ASSIGNED TASK
All lines from the first one in the listing below to the one holding "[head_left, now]", inclusive, are to be copied exactly.

DATA SUPPLIED
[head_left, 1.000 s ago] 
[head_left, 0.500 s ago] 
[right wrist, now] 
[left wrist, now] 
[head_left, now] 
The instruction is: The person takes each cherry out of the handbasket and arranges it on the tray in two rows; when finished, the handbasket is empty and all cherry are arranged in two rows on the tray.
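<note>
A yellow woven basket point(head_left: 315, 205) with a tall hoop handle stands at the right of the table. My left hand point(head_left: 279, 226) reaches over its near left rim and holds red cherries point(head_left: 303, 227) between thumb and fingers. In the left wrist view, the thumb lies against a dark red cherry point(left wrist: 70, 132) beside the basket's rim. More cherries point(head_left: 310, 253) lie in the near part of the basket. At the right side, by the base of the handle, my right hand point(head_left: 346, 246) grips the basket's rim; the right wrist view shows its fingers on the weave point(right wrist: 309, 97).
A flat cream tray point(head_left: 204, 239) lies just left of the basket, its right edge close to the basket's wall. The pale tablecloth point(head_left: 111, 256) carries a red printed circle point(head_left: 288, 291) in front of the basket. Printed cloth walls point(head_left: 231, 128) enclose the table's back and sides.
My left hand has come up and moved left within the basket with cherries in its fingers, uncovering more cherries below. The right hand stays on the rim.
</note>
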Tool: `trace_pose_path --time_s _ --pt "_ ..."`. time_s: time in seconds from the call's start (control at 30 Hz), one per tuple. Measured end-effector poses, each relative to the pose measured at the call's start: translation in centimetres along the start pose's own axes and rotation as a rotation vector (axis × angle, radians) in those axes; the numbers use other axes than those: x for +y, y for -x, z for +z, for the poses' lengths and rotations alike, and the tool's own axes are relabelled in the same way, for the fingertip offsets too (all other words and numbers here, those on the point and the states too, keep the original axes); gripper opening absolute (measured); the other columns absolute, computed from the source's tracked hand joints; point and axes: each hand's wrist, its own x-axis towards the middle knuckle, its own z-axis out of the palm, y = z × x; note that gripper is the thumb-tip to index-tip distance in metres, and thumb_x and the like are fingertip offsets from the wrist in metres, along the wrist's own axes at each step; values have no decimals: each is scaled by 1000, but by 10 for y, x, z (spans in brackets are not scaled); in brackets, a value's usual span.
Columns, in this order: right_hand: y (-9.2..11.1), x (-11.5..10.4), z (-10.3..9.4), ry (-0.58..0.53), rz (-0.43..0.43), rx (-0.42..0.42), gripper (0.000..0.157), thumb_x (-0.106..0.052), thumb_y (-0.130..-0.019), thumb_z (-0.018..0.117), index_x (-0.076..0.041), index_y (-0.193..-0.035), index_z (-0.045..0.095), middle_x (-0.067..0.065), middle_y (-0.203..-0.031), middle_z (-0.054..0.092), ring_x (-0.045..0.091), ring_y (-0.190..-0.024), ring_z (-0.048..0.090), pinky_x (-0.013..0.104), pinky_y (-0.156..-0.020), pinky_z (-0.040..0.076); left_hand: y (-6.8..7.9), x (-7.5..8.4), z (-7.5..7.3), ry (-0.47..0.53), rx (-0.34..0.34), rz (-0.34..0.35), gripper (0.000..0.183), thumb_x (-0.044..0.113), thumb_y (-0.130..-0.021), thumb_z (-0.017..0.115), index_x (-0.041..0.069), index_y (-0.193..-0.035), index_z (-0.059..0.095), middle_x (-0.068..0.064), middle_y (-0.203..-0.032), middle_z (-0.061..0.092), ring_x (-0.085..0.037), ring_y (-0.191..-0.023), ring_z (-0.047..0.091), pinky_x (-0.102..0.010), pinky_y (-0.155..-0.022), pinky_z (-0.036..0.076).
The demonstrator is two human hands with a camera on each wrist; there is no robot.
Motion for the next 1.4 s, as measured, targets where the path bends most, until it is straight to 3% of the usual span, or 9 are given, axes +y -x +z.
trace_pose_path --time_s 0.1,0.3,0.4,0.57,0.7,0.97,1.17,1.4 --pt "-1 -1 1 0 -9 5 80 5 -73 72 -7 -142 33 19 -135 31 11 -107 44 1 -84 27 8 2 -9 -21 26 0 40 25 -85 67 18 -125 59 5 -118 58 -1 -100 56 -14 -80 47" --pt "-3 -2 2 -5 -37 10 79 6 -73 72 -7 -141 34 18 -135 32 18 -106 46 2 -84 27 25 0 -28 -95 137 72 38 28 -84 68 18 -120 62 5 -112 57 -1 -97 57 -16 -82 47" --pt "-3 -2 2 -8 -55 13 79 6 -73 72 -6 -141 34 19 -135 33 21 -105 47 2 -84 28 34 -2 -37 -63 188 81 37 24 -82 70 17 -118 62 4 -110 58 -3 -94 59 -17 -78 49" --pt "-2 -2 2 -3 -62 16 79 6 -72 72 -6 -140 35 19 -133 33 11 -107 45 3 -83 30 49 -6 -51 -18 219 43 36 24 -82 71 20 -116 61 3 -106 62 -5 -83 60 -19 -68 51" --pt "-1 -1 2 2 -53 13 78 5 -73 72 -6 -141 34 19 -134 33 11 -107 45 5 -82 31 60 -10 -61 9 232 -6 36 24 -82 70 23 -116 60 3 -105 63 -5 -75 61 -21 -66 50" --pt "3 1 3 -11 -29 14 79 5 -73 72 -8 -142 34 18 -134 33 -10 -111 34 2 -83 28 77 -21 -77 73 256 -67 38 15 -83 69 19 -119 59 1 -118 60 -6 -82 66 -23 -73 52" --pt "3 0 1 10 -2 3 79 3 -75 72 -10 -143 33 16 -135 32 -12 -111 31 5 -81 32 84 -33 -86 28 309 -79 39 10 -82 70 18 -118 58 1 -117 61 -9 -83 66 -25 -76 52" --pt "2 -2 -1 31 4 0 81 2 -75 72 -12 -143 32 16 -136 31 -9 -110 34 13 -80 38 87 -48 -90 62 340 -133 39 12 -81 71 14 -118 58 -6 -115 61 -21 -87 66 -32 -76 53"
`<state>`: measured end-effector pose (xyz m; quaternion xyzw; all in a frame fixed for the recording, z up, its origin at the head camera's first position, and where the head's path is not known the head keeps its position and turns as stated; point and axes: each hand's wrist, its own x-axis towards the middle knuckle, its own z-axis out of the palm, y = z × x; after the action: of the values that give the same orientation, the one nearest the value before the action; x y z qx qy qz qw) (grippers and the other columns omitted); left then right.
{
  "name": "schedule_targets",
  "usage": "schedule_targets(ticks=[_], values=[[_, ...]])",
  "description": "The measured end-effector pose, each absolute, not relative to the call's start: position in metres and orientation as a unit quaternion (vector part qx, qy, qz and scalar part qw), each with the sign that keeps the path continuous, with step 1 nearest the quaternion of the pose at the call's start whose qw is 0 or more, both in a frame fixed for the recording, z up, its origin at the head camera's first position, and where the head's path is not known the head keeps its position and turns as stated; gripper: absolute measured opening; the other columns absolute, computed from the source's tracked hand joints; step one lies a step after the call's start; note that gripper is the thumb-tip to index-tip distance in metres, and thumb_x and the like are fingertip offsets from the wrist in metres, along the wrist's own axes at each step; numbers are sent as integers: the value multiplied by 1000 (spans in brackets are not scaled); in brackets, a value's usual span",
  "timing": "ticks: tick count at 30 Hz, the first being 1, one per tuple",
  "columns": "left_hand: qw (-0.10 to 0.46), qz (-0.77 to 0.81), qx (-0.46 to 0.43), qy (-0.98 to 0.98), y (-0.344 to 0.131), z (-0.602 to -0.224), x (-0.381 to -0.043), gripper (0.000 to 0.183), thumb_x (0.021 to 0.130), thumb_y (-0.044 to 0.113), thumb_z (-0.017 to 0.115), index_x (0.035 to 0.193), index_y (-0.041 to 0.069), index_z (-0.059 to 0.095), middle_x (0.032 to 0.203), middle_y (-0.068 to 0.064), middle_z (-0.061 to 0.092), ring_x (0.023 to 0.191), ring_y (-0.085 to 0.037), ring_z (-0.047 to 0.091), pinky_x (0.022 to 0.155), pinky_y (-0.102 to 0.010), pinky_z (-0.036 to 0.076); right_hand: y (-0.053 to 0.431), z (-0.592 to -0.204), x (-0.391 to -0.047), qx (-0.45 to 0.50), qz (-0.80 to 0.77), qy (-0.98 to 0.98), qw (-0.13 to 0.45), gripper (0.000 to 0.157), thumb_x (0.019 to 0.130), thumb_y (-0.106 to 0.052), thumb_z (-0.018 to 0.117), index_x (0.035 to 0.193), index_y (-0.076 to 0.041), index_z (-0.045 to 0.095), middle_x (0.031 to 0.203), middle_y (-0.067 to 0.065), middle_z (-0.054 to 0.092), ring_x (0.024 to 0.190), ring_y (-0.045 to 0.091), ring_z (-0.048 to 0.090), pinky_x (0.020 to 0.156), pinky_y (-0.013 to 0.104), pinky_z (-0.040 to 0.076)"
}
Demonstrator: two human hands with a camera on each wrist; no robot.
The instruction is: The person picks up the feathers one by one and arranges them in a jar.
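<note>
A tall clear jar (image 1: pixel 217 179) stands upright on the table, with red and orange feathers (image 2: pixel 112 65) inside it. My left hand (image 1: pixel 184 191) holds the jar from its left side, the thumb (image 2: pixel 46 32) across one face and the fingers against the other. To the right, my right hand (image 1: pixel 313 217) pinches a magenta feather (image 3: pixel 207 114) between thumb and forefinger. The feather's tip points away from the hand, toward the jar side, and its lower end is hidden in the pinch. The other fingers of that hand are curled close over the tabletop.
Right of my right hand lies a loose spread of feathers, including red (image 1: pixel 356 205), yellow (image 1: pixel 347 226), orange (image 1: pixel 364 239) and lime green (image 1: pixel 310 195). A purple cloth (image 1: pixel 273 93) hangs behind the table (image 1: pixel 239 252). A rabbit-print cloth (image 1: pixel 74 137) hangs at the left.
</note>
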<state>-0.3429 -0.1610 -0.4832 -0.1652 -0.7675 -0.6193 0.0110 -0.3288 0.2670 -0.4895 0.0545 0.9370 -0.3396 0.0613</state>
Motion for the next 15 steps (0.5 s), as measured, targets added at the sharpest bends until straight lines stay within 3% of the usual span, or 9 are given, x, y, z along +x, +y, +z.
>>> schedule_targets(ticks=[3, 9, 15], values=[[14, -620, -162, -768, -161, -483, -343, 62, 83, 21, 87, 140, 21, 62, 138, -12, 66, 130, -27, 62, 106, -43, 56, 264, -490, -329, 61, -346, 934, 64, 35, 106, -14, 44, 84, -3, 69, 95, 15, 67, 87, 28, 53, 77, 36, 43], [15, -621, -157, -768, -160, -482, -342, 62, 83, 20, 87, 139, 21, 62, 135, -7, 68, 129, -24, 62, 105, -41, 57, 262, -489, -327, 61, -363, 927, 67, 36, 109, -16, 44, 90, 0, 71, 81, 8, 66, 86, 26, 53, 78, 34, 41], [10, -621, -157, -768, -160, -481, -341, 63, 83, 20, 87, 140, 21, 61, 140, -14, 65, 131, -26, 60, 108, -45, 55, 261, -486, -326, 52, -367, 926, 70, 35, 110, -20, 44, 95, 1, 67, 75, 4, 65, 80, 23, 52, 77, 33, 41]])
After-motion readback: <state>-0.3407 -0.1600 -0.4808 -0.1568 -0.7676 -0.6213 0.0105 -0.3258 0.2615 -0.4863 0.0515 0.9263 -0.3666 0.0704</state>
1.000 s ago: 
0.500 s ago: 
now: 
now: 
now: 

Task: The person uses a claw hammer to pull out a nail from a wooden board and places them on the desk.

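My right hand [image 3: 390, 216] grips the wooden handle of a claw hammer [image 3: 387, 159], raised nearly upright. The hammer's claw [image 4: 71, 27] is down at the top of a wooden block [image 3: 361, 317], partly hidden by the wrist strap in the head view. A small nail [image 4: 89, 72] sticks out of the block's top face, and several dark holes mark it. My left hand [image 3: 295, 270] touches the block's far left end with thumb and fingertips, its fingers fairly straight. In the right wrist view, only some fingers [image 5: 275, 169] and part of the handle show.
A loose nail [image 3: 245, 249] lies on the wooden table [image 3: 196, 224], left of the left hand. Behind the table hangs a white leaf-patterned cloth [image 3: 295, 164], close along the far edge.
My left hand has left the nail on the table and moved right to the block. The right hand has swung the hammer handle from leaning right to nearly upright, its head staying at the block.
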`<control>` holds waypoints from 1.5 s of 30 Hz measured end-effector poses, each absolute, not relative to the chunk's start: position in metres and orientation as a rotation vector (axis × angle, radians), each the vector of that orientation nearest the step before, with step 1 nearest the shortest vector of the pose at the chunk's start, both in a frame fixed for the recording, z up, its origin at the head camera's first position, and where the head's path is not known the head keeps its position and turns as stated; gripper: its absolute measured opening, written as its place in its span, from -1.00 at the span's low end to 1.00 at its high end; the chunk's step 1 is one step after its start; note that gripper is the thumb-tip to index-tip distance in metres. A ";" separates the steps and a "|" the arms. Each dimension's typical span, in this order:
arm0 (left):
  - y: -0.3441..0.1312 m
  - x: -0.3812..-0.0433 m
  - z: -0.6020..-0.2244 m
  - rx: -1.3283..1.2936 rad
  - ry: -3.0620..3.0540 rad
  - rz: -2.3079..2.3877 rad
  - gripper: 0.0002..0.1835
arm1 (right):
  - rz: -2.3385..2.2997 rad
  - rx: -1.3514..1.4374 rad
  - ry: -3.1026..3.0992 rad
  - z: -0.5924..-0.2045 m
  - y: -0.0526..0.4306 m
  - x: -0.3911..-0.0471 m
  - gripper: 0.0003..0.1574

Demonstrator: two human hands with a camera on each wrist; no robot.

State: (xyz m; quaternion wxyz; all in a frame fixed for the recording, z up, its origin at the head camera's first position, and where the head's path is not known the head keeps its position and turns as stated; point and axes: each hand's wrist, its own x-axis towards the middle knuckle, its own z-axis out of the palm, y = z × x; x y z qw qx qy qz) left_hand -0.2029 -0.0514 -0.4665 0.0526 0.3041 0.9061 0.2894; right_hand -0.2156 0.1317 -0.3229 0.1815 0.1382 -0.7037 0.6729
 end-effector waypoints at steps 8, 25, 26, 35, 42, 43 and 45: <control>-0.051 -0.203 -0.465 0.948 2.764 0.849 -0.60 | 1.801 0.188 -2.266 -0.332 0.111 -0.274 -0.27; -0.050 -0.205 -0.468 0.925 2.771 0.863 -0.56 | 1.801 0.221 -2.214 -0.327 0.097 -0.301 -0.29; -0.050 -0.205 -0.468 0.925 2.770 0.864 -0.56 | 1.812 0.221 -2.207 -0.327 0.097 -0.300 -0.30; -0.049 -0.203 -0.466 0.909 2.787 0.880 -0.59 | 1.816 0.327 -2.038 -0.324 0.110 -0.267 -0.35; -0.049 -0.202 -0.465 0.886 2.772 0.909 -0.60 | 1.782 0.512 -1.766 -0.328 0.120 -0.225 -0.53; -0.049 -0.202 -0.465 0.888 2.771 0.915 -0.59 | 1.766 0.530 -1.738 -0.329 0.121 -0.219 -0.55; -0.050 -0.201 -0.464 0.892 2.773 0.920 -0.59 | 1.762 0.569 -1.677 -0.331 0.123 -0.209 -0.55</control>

FINAL ANSWER
[head_left, 1.000 s ago] 
[head_left, 0.500 s ago] 
[right wrist, now] 
[left wrist, now] 
[head_left, now] 

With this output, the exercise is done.